The finding that 19% of our population did not undergo any therapy is worrying. This phenomenon, which has been already described in other studies [7, 27], is difficult to explain. One can speculate that the rapid clinical evolution of some patients along with a diagnostic delay might play a role in the lack of antifungal intervention. Another plausible reason is the efficiency of the antifungal stewardship in a given hospital/medical department. It has been recently demonstrated that the lack of any antifungal regimen in candidemic patients admitted to IMWs range from 6–12% and from 17–25% in hospitals where the infectious disease consultant is available or unaivalable, respectively [7]. It is intriguing to note that the lack of any antifungal therapy did not affect the outcome. Although we observed a higher proportion of death in untreated vs treated patients (23% vs 17%), the difference was not significant. Whether these unexpected results were due to the fact that untreated patients were less clinically compromised or better managed in controlling the source of infection was not investigated.

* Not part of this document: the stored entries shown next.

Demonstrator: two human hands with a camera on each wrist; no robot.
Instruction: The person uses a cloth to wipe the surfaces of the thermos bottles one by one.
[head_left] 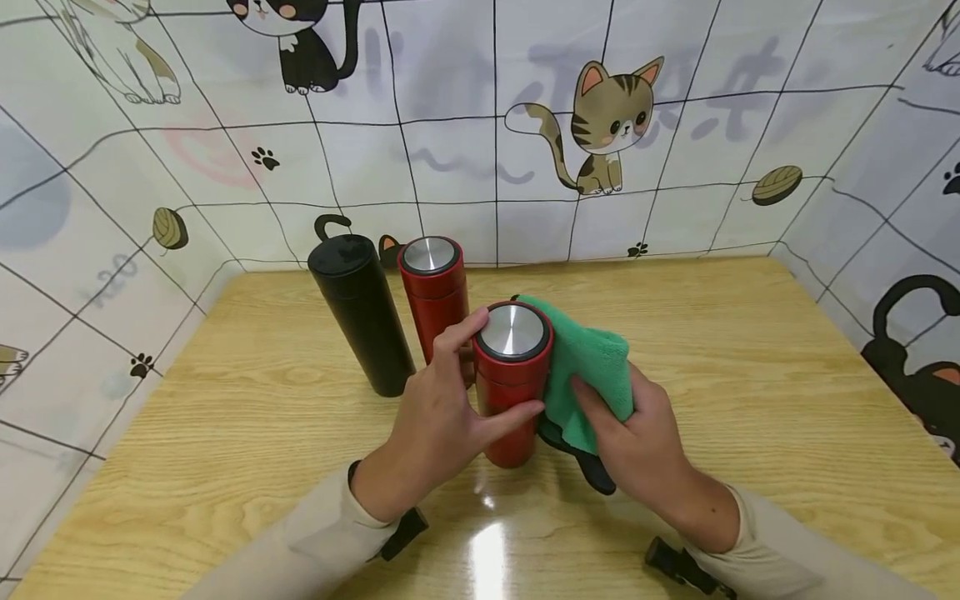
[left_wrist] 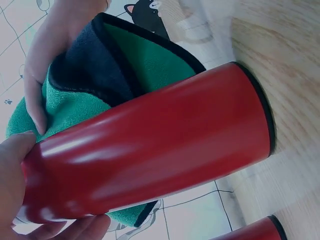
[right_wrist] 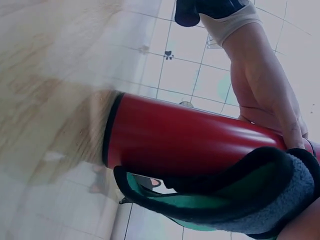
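Note:
A red thermos flask (head_left: 513, 385) with a silver-topped lid (head_left: 513, 331) is upright near the middle of the table. My left hand (head_left: 442, 408) grips it around its upper part, thumb across the front. On its right side my right hand (head_left: 637, 433) holds a folded green cloth (head_left: 588, 367) against the flask. The left wrist view shows the cloth's dark grey reverse (left_wrist: 82, 62) and black edging. In the right wrist view the cloth (right_wrist: 295, 185) lies along the flask (right_wrist: 185, 132). The right hand's far fingers are hidden by the cloth in the head view.
Behind and to the left stand a second red flask (head_left: 433, 292) and a taller black flask (head_left: 360, 312), both upright. The wooden table (head_left: 750, 400) backs onto a white grid sheet (head_left: 450, 158) printed with cats, with sheets at both sides too.

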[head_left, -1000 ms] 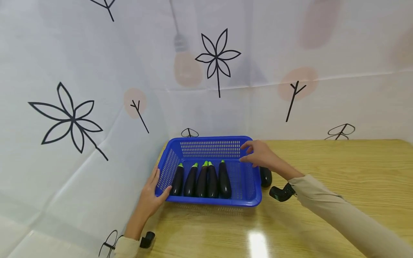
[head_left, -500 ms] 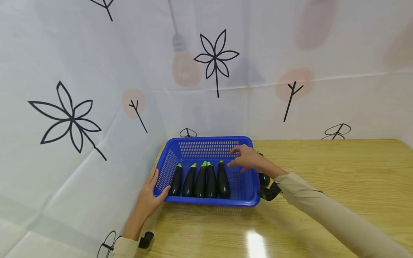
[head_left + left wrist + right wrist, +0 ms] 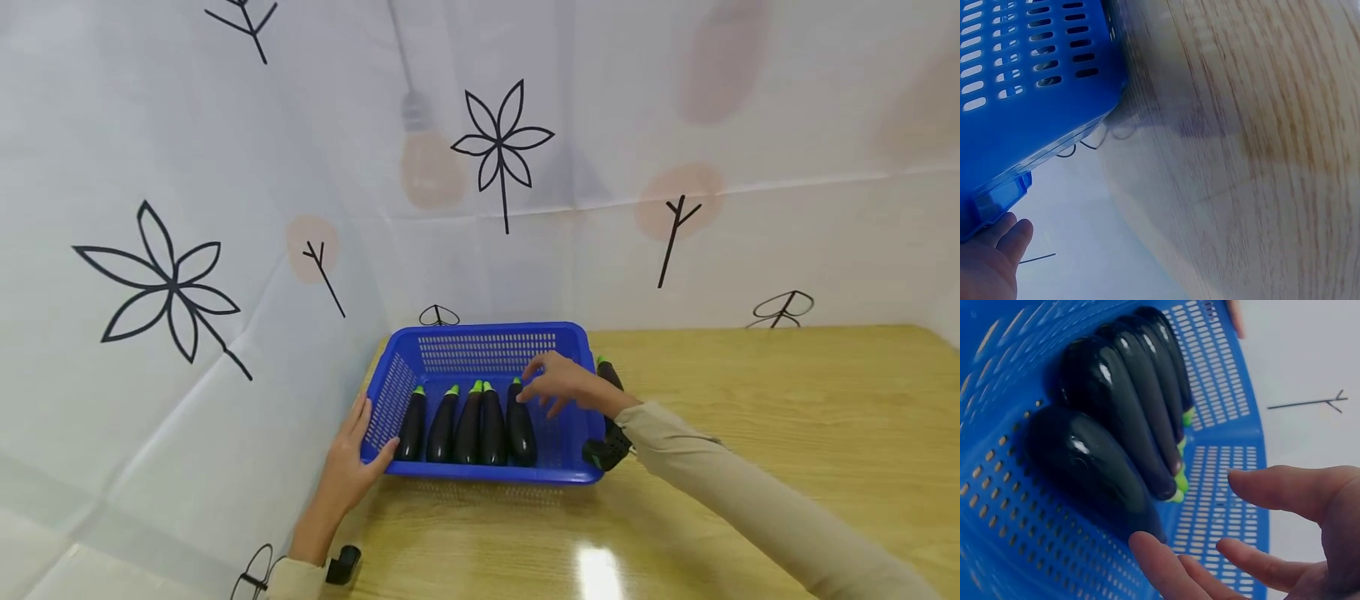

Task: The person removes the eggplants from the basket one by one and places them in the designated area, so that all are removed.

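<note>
A blue plastic basket [image 3: 480, 472] with slotted walls stands on the table and contains several dark eggplants [image 3: 468, 429] with green stem ends, lying side by side. My left hand [image 3: 348, 462] holds the basket's near left corner, the thumb over the front rim and the fingers along the outer left side. In the left wrist view, two fingertips [image 3: 1015, 240] show below the rim. Inside the basket's right half, my right hand [image 3: 558, 383] hovers with spread fingers at the stem end of the rightmost eggplant [image 3: 1088, 465]. Whether a fingertip touches it I cannot tell.
Another eggplant [image 3: 609, 373] lies on the wooden table [image 3: 757, 417] just outside the basket's right wall, partly hidden by the right arm. A pale patterned cloth [image 3: 585, 267] hangs behind the table and along its left side.
My right hand has moved left and slightly down, from the basket's right rim to the rightmost eggplant. The left hand keeps its place on the corner. The view has shifted slightly.
</note>
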A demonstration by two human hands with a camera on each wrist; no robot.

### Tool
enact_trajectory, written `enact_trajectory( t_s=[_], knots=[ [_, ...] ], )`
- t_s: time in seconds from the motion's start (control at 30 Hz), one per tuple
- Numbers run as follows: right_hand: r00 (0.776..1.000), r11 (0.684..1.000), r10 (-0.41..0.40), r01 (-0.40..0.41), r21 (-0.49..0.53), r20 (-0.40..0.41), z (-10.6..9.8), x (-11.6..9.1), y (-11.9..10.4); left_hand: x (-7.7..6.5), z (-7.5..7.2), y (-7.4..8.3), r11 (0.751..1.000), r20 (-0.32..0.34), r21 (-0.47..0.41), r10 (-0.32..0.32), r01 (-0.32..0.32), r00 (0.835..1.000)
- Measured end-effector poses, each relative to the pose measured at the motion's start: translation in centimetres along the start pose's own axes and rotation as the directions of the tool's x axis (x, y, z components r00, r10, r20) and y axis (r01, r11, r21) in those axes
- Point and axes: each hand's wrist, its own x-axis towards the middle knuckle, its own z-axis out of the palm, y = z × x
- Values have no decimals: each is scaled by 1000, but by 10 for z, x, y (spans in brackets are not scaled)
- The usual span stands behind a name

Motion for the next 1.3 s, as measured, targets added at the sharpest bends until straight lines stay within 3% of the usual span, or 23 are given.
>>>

Our study have several limitations. First, it is a retrospective observational study and the lack of a control group preclude any causality inference in this setting. Second, since our data come from a single-center experience, our findings may not be relevant to other patient populations. It must be noted, however, that several IMWs differing target populations were involved in this study thus increasing the heterogeneity in terms of patient care. Third, although we have made every attempt to collect and analyze as much clinical data as possible to reveal useful information for the patients management, some diagnostic procedures were performed according to the physician discretion and proportion of patients who underwent correct screening for secondary localizations was very low, so the real incidence of complications could not be determined.
In conclusion, we showed that patients admitted to IMWs are increasingly at higher risk of developing candidemia. Mortality rate remains high and significantly associated with both microbiologic- and host-related factors. Further prospective studies are strongly encouraged to investigate risk factors for development and management of candidemia in patients admitted to IMWs.